THE TASK:
Output the entries below exactly, from the first line to the line holding "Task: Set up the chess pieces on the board", both included.

(Stored dataset items)
......
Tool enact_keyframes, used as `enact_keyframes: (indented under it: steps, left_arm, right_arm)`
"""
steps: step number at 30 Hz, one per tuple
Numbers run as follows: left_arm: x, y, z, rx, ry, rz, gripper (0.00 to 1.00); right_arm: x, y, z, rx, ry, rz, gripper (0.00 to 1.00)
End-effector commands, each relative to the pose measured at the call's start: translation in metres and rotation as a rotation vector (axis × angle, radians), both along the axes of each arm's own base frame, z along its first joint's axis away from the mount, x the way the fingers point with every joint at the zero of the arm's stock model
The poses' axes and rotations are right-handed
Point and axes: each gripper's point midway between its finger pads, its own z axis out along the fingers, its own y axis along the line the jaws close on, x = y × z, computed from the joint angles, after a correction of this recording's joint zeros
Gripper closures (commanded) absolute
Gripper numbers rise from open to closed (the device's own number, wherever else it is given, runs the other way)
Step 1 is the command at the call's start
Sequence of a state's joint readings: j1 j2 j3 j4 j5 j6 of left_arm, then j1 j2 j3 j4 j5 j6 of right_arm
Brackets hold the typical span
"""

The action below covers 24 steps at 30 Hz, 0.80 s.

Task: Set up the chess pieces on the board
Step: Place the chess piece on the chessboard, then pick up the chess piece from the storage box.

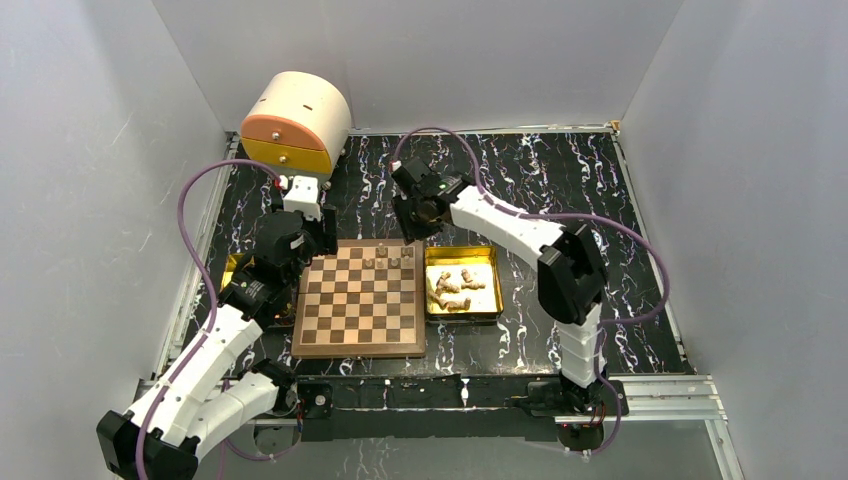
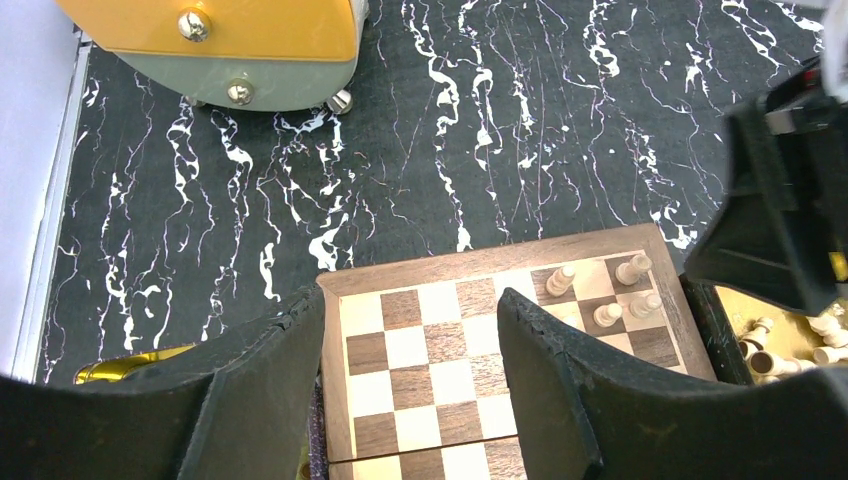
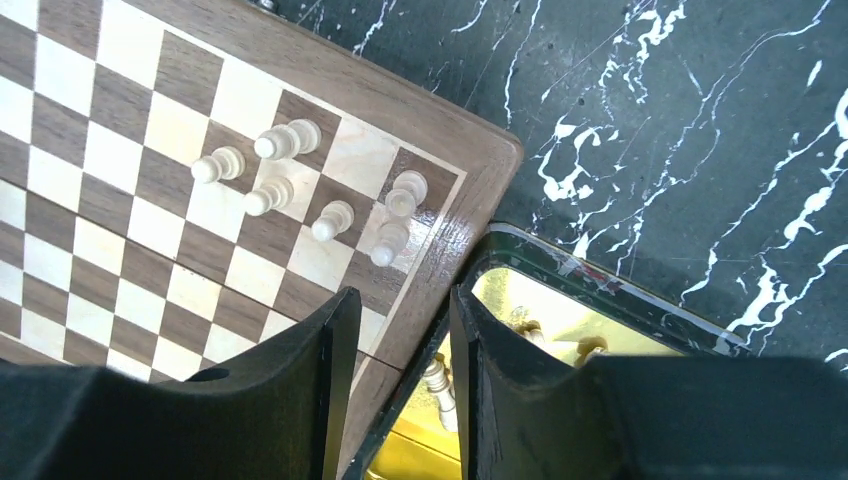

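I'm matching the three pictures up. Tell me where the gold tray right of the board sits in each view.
Top external: gold tray right of centre, beside the board.
Left wrist: gold tray at the far right edge, low, partly cut off.
Right wrist: gold tray bottom centre, just past the right gripper.
Shared landmark: the board corner nearest it, with standing chess pieces.

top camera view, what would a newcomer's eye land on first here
The wooden chessboard mid-table, nearly bare except a few pale pieces clustered at its far right corner. Then the gold tray of toppled pieces just right of it, and the cream-and-orange drawer box at the far left.
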State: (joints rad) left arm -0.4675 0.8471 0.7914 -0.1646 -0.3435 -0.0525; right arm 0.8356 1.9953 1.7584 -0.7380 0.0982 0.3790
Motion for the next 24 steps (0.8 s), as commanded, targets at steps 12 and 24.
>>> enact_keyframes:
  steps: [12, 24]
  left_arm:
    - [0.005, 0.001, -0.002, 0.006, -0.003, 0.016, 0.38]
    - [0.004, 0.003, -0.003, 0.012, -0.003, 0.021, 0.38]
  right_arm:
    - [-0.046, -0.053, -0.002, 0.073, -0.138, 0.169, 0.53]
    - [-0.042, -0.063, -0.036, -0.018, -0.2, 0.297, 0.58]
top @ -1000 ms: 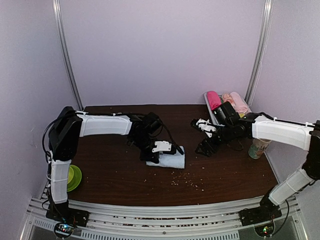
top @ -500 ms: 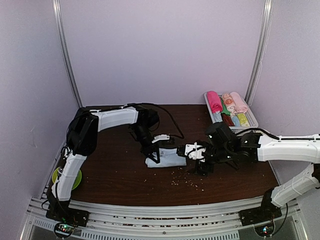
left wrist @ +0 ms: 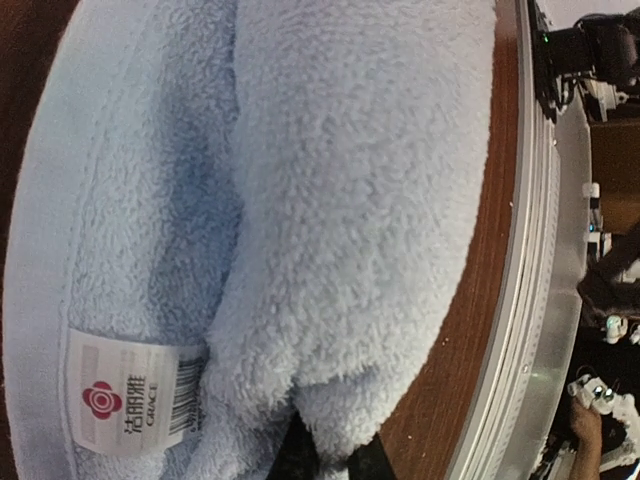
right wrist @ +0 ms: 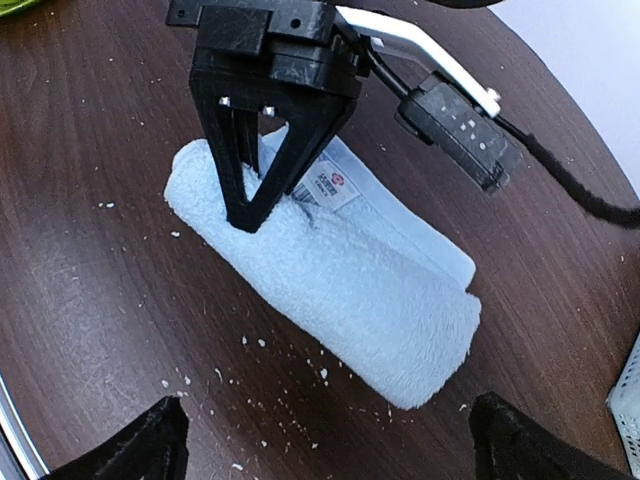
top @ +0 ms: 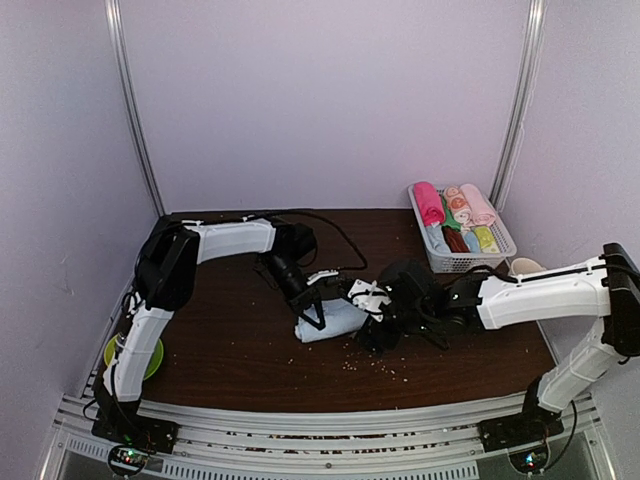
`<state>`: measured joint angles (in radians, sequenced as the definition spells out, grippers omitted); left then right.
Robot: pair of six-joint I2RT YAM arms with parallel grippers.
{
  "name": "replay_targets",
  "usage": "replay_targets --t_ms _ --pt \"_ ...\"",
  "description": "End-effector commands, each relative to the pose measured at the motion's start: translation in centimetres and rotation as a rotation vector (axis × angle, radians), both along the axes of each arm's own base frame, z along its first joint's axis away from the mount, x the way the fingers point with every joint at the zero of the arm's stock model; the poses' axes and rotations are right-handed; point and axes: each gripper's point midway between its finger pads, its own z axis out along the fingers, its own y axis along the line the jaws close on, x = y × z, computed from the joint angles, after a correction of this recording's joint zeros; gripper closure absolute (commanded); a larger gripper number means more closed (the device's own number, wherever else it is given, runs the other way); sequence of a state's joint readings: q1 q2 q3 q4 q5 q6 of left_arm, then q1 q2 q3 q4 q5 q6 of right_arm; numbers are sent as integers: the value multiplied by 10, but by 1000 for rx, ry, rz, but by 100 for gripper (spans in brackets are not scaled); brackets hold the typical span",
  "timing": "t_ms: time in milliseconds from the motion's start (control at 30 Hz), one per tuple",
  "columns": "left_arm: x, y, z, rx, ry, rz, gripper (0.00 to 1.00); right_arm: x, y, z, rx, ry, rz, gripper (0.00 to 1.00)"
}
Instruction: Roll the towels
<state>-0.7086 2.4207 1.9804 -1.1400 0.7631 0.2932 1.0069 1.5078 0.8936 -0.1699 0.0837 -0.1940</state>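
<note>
Reaching in since a second ago, the right claw (top: 373, 317) hangs spread wide just beside the partly rolled light blue towel (right wrist: 345, 295) on the worktop (top: 230, 345), its tagged end pinched by the left claw (right wrist: 248, 212); rolling seems underway, and next the free end needs gripping.

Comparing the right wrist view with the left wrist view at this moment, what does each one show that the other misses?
Only the right wrist view shows the whole blue towel, loosely rolled. It also shows the left pincer pinched shut near one end, and crumbs scattered on the table. Only the left wrist view shows the tag close enough to make out a red flower mark and a barcode, plus the metal rail along the table's edge. Both show the towel, its white tag and the brown tabletop.
</note>
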Motion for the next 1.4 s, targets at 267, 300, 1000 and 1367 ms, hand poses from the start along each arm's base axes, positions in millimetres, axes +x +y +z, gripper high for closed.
replay_targets --t_ms 267,300,1000,1367 --pt "27 -18 -40 148 59 297 100 0 -29 38 641 118 -513 1" --pt "28 -20 -39 147 73 310 100 -2 -27 41 709 136 -507 1" --pt "35 -47 -26 -17 350 438 100 29 -28 -3 1036 469 -715 0" --pt "38 -43 -31 -21 344 456 100 55 0 -40 1177 643 -740 30"
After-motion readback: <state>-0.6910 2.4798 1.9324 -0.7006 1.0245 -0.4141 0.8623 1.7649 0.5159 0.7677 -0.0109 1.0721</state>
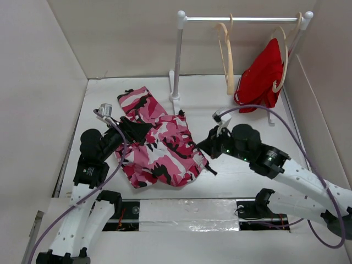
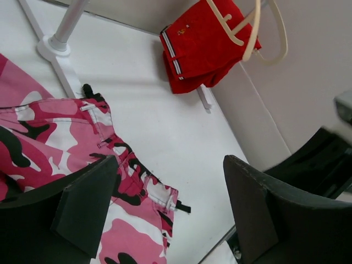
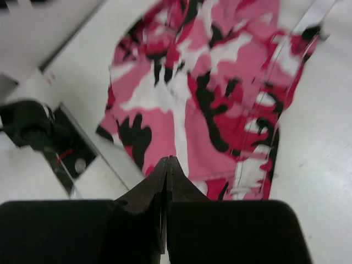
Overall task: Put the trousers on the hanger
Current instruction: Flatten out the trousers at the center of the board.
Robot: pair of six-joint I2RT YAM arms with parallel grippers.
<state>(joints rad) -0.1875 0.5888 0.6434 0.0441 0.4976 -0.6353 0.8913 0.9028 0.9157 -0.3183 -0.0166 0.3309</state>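
My left gripper (image 2: 170, 190) is spread wide, holding nothing, over the trousers (image 1: 157, 146), which lie rumpled on the tabletop (image 1: 242, 170); my right gripper (image 3: 166, 170) is pressed together at their right edge; the hanger (image 1: 225, 55) hangs on the rail (image 1: 242, 19) beside the red garment (image 1: 261, 77).

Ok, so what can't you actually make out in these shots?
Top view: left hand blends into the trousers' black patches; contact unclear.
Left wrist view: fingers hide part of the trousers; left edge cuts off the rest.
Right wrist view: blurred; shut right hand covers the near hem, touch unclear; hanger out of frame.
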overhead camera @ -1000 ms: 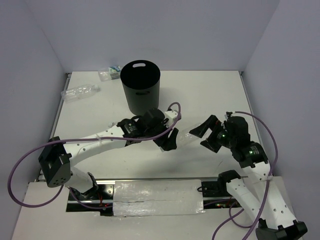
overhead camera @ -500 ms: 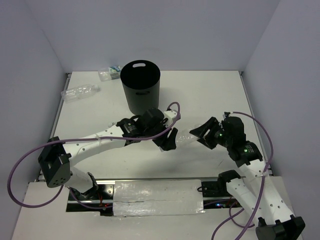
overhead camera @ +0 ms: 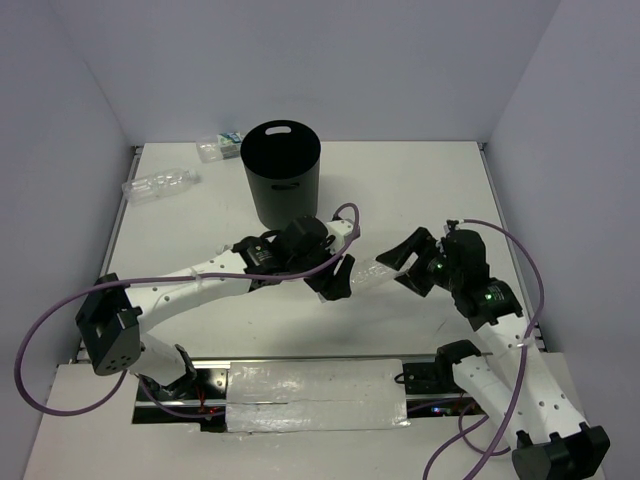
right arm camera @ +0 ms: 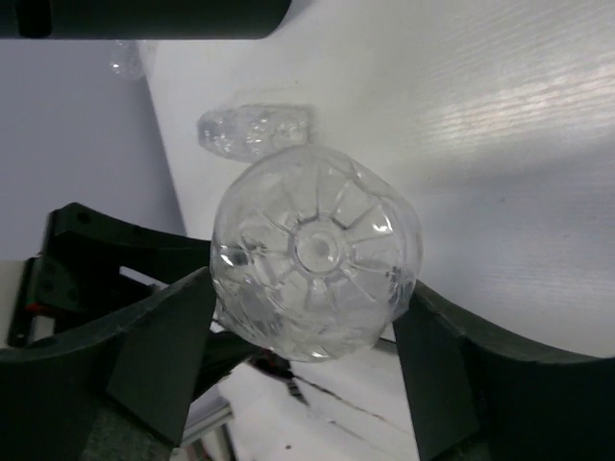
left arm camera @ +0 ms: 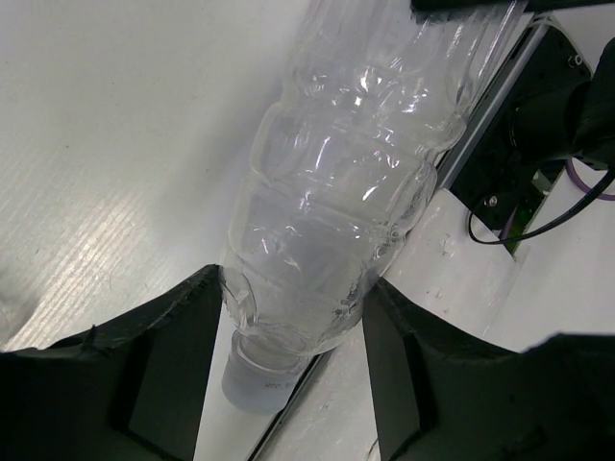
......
ANSWER TO THIS PROBLEM:
Tool enact_keyframes, used as `enact_keyframes: (indented under it: steps, left_arm, right_arm)`
"""
steps: step number at 30 Hz, one per tuple
Numbers run as follows: left_arm: x, y, z, rx, ry, rz, gripper (0.00 to 1.00); right_arm: x, y, z, rx, ry, rz, gripper (0.00 to 1.00)
End-effector commands, each relative to the pose measured at the call's start: translation in metres and rotation as a rotation vector (axis × angle, radians), both along the axes of each arm's own base frame, z along its first joint's axis away from the mount, x the way the fingers point with every joint at the zero of the arm's stock model
The poses' axes and rotations are right-handed
Point and axes: each gripper's point midway between its finger pads, its own z axis out along the fingers, its own y axis along the line the jaws close on, x = y × z, computed from the joint angles, after a correction of this recording's joint zeros
Gripper closures (commanded) absolute
Gripper numbers rise from open to closed (the device's own number, wherever else it is given, runs the other way)
Step 1 is the command at the call's start
Sequence of a state's joint readings: j1 j2 j3 j4 j5 j6 of left_arm, then j1 j2 j3 j4 j5 j6 of right_arm
Brackets hold the typical span
"""

The action below covers 24 steps at 30 Hz, 0.80 s.

Task: Set up the chess pieces on the board

This completes the output.